- WHAT TO DO: Each line below from the one containing "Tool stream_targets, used" through the one containing "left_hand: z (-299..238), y" is to be given again exactly, and no line outside that span.
>>>
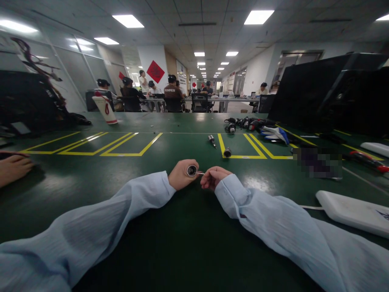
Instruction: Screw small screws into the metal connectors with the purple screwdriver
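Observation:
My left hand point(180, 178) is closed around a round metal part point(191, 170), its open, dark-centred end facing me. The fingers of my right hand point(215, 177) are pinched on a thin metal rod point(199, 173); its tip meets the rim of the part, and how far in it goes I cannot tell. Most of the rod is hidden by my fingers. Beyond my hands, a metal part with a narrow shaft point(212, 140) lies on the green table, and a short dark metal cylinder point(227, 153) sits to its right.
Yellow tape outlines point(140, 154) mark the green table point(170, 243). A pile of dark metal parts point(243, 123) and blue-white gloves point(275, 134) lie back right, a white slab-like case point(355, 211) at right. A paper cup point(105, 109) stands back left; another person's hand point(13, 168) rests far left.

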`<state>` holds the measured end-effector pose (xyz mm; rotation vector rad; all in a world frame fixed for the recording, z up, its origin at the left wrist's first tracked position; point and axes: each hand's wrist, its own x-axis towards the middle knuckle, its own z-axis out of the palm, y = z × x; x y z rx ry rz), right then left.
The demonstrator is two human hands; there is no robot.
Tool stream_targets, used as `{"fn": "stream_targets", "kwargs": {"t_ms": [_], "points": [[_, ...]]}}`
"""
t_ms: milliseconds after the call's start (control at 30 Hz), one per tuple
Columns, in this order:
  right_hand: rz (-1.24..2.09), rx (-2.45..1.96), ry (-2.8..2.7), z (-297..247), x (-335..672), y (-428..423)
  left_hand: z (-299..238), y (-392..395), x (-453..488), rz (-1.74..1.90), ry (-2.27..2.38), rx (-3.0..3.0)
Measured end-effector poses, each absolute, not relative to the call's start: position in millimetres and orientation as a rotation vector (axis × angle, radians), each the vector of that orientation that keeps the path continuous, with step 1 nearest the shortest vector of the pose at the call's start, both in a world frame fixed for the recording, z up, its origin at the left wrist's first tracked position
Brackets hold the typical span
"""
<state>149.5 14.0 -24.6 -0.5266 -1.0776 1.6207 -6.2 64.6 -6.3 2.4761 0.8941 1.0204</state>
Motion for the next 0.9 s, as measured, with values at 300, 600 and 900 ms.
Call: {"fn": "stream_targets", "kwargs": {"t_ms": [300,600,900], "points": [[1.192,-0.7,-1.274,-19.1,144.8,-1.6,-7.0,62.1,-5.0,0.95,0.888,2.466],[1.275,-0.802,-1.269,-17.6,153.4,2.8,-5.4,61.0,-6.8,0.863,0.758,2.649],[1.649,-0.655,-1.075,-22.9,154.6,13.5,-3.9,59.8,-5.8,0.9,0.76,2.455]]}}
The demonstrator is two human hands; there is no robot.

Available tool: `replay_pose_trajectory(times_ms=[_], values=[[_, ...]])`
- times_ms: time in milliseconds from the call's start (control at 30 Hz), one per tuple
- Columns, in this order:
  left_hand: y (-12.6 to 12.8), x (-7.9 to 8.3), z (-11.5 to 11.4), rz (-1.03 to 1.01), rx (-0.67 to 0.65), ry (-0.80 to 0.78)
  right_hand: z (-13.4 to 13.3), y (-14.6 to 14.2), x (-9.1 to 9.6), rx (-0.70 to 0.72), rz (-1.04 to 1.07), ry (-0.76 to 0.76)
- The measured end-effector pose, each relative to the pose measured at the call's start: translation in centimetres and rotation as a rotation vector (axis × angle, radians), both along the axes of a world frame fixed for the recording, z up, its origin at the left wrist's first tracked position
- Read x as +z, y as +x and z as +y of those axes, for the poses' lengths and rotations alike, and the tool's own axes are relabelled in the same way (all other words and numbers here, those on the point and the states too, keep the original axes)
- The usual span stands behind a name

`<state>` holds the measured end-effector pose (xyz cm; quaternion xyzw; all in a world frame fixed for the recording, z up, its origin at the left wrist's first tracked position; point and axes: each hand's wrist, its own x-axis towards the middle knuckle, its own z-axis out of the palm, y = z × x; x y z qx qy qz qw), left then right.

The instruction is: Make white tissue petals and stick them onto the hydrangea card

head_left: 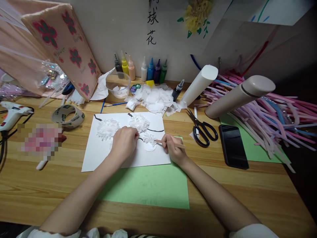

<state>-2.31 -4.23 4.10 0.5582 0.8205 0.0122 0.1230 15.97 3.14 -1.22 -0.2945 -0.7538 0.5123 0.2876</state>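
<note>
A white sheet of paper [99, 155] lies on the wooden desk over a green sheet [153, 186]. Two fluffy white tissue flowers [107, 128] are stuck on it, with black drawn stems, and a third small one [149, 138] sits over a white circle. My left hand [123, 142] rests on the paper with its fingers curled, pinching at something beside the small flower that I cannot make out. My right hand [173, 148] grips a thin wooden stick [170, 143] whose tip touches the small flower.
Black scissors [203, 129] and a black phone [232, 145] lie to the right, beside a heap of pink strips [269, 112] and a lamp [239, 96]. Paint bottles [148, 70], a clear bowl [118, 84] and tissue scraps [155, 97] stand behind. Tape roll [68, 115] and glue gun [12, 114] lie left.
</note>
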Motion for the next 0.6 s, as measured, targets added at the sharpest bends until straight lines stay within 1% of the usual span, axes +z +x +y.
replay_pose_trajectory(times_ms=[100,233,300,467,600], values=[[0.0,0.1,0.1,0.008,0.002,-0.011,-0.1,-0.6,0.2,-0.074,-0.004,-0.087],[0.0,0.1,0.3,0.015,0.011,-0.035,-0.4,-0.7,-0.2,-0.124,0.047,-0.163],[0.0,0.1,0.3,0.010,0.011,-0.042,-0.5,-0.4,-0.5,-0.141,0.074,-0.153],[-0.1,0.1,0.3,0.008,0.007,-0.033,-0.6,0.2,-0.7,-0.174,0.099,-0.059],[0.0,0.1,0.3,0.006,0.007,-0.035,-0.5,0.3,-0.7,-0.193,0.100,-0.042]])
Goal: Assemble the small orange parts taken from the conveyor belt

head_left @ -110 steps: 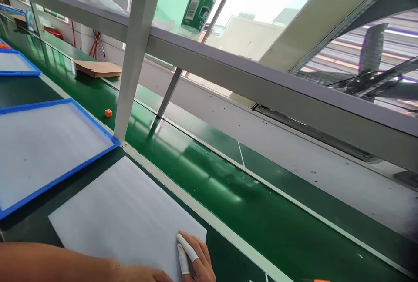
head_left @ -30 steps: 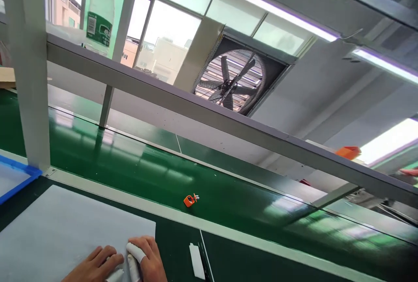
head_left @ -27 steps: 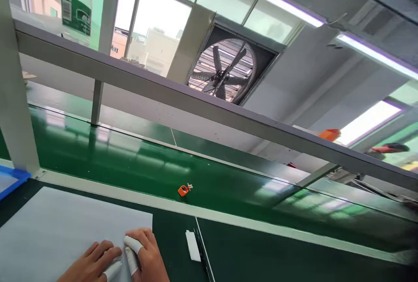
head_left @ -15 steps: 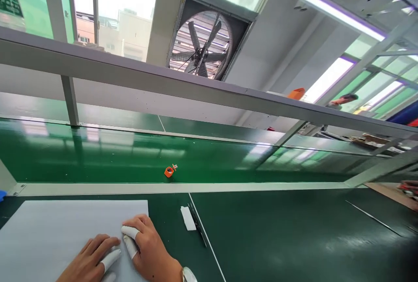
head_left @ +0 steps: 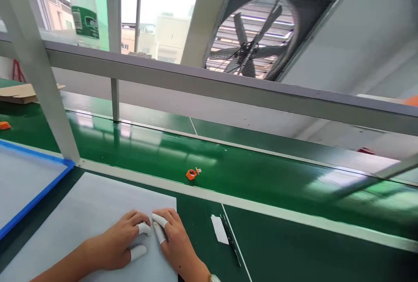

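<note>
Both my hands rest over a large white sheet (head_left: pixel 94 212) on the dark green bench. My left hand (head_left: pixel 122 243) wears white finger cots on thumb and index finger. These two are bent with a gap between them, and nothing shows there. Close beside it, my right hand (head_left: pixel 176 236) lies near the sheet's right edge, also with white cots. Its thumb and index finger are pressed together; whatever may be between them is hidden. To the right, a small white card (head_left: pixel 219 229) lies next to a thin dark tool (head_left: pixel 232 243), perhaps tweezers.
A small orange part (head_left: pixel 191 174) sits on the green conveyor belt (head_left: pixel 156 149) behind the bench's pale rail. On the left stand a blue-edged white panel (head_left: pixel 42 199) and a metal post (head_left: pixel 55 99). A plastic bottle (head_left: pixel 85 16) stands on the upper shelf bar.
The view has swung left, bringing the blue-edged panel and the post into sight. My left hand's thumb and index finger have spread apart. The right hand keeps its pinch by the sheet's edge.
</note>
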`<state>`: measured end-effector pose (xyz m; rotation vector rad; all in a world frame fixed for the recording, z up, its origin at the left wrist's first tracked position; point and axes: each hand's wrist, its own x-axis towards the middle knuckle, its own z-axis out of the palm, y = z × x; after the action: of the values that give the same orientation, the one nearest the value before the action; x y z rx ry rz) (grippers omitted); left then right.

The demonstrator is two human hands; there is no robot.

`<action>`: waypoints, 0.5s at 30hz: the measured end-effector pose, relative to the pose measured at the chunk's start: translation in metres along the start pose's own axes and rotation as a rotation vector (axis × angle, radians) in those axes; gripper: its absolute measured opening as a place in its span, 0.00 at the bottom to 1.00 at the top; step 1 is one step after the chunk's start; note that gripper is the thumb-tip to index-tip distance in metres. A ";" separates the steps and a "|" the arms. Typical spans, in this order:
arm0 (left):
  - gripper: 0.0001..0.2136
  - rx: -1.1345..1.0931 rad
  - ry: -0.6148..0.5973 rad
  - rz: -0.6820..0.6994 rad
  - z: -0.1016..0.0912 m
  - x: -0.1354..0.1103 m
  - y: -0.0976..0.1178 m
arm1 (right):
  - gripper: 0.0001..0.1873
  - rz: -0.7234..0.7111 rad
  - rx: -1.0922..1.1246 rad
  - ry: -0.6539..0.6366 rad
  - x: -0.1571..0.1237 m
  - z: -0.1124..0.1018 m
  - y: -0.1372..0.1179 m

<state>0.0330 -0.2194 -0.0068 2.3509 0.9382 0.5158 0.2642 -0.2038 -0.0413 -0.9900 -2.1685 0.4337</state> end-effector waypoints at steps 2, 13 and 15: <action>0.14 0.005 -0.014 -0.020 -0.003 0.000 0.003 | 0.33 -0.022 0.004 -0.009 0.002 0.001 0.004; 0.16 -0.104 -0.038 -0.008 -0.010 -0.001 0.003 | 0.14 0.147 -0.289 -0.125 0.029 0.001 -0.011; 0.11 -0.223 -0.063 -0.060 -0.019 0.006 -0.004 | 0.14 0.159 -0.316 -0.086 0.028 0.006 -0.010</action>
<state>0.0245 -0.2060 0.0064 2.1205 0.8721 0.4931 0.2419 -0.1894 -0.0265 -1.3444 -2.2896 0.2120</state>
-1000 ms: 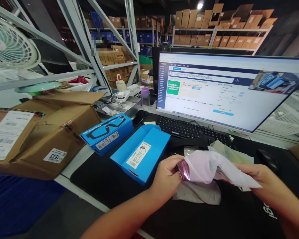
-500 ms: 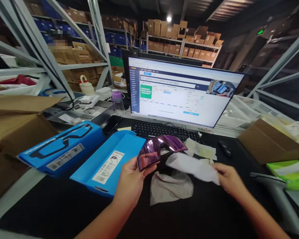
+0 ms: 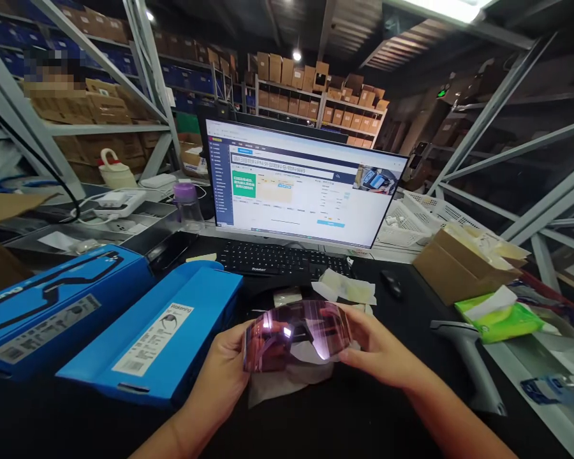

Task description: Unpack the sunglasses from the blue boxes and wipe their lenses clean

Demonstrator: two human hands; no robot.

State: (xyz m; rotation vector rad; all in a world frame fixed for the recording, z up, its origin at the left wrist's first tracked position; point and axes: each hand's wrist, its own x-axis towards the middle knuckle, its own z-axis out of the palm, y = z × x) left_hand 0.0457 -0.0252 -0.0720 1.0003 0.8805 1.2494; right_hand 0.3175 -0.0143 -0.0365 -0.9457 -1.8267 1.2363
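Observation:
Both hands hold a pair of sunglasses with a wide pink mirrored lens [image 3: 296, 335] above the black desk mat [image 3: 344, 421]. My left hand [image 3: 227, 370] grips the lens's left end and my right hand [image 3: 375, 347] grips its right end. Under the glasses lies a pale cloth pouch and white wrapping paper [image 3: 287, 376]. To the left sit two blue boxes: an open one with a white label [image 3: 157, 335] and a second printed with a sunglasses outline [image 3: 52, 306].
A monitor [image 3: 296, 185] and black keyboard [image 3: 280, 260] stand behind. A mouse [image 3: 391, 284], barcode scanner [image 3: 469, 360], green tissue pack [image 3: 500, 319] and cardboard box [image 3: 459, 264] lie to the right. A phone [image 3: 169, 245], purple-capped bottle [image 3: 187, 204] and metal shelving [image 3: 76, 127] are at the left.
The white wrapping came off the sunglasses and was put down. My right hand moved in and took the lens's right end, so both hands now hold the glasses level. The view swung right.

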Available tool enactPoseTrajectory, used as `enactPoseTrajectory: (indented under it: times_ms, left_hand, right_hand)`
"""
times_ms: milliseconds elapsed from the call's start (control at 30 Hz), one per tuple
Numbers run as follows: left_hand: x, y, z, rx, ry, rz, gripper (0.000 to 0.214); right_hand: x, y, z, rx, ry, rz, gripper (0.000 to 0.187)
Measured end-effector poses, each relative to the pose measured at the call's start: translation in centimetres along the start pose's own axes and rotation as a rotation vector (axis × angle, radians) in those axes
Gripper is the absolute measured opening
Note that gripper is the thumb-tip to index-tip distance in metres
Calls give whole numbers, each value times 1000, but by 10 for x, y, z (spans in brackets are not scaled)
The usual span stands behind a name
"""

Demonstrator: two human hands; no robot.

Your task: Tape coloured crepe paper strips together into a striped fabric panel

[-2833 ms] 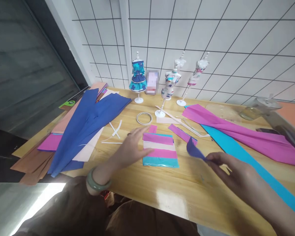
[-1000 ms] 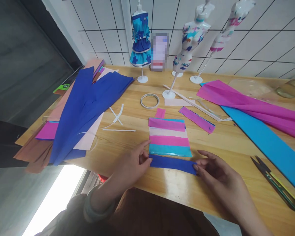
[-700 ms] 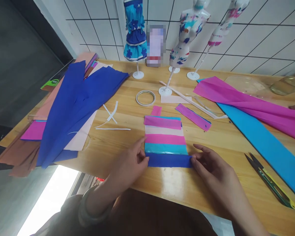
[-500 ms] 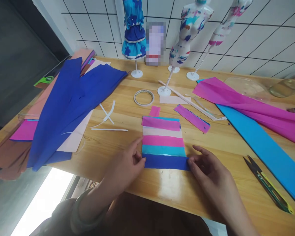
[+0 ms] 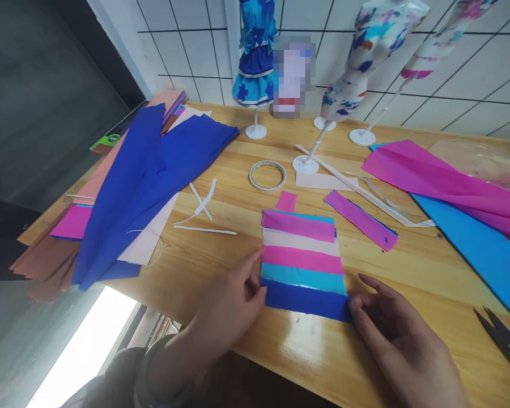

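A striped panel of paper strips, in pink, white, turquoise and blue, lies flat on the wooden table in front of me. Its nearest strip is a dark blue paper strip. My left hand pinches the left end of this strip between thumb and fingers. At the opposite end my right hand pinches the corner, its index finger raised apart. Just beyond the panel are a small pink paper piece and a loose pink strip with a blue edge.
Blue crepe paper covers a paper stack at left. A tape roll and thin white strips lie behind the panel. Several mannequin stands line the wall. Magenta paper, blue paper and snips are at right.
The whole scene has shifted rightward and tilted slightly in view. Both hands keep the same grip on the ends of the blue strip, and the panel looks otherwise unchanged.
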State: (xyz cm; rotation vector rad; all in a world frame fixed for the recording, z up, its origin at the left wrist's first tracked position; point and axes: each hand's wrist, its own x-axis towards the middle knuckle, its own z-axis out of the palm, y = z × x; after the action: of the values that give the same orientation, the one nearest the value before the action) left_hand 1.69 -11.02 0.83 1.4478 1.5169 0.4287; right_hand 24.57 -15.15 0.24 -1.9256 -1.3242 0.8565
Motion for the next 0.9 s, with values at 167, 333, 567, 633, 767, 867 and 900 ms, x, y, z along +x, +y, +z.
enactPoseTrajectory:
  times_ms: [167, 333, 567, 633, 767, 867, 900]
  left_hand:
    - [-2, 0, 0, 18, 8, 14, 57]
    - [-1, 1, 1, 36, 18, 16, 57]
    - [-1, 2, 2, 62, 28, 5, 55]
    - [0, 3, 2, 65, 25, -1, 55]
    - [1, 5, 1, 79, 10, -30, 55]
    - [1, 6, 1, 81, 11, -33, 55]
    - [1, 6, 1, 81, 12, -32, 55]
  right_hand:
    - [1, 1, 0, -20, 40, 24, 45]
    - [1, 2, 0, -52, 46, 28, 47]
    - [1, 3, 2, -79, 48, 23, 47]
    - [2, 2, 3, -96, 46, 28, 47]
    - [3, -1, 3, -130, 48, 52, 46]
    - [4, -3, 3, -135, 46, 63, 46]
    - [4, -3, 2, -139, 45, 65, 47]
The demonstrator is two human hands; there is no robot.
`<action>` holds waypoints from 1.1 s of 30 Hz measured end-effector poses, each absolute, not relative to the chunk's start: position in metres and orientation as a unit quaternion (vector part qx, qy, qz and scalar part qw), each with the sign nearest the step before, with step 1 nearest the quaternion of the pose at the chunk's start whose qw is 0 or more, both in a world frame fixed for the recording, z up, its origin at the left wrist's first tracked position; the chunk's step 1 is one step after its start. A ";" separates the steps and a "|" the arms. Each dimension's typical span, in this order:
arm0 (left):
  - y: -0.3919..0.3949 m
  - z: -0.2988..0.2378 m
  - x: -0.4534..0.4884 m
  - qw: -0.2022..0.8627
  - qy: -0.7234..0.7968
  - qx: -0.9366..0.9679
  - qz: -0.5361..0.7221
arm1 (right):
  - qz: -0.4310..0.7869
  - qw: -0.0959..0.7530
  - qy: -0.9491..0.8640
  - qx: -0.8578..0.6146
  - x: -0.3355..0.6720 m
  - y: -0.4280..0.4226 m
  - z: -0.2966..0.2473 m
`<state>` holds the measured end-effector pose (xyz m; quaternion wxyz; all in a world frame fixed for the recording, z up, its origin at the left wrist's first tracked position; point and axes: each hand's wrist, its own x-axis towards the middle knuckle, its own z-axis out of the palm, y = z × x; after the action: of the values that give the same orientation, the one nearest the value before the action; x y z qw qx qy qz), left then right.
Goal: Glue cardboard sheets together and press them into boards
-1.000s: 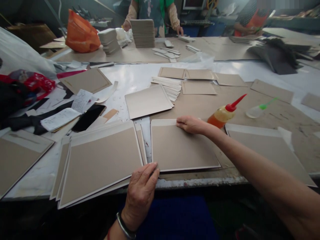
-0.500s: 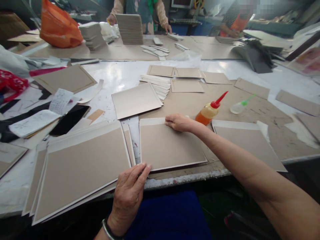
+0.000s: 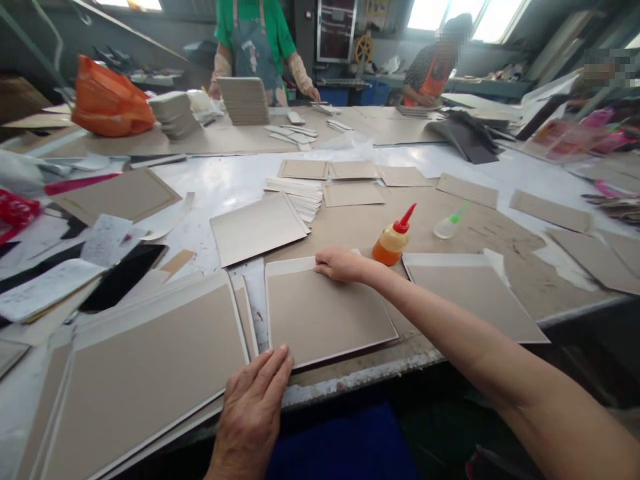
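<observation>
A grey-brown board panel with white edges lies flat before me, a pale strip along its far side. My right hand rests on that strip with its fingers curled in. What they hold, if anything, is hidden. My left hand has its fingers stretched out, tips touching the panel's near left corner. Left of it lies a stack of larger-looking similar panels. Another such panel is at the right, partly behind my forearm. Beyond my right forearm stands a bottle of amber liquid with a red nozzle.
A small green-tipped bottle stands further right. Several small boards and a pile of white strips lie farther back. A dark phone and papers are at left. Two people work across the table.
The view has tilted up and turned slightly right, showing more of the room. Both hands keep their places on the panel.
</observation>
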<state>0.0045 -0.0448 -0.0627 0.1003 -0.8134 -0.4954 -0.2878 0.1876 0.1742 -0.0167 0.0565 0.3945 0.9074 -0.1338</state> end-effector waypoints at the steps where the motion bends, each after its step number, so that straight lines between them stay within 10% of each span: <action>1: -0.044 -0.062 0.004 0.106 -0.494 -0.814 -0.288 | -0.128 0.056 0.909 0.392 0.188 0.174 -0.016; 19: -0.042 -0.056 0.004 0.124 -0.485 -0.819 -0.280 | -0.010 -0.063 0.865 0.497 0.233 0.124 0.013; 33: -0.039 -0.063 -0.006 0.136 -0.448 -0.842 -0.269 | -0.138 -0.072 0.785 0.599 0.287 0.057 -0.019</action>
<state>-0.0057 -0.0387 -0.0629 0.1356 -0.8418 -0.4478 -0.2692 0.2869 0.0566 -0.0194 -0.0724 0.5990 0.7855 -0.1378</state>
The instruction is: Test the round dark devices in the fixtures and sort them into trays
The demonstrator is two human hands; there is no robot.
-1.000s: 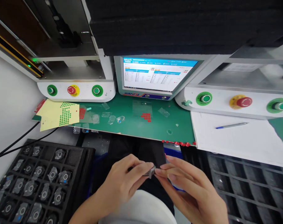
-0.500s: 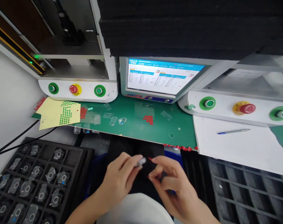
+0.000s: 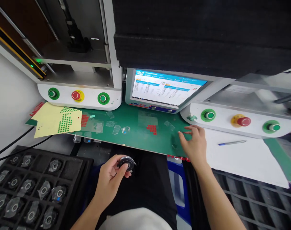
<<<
- SOLUTION TO THIS PROBLEM:
Tool stream_targets, used as `{"fn": "stream_targets", "kwargs": {"t_ms": [_], "points": [[_, ...]]}}`
"""
t_ms: milliseconds after the call's start (control at 30 Hz), one per tuple
Columns, in this order:
  right_hand: rz (-1.24..2.09), rx (-2.45..1.96), ry (-2.8..2.7), z (-297..247), x (-335..672), y (-428..423)
  left_hand: z (-299..238), y (-392..395), x (-453..488), rz (-1.74..1.90), ry (-2.27..2.38), rx (-3.0..3.0)

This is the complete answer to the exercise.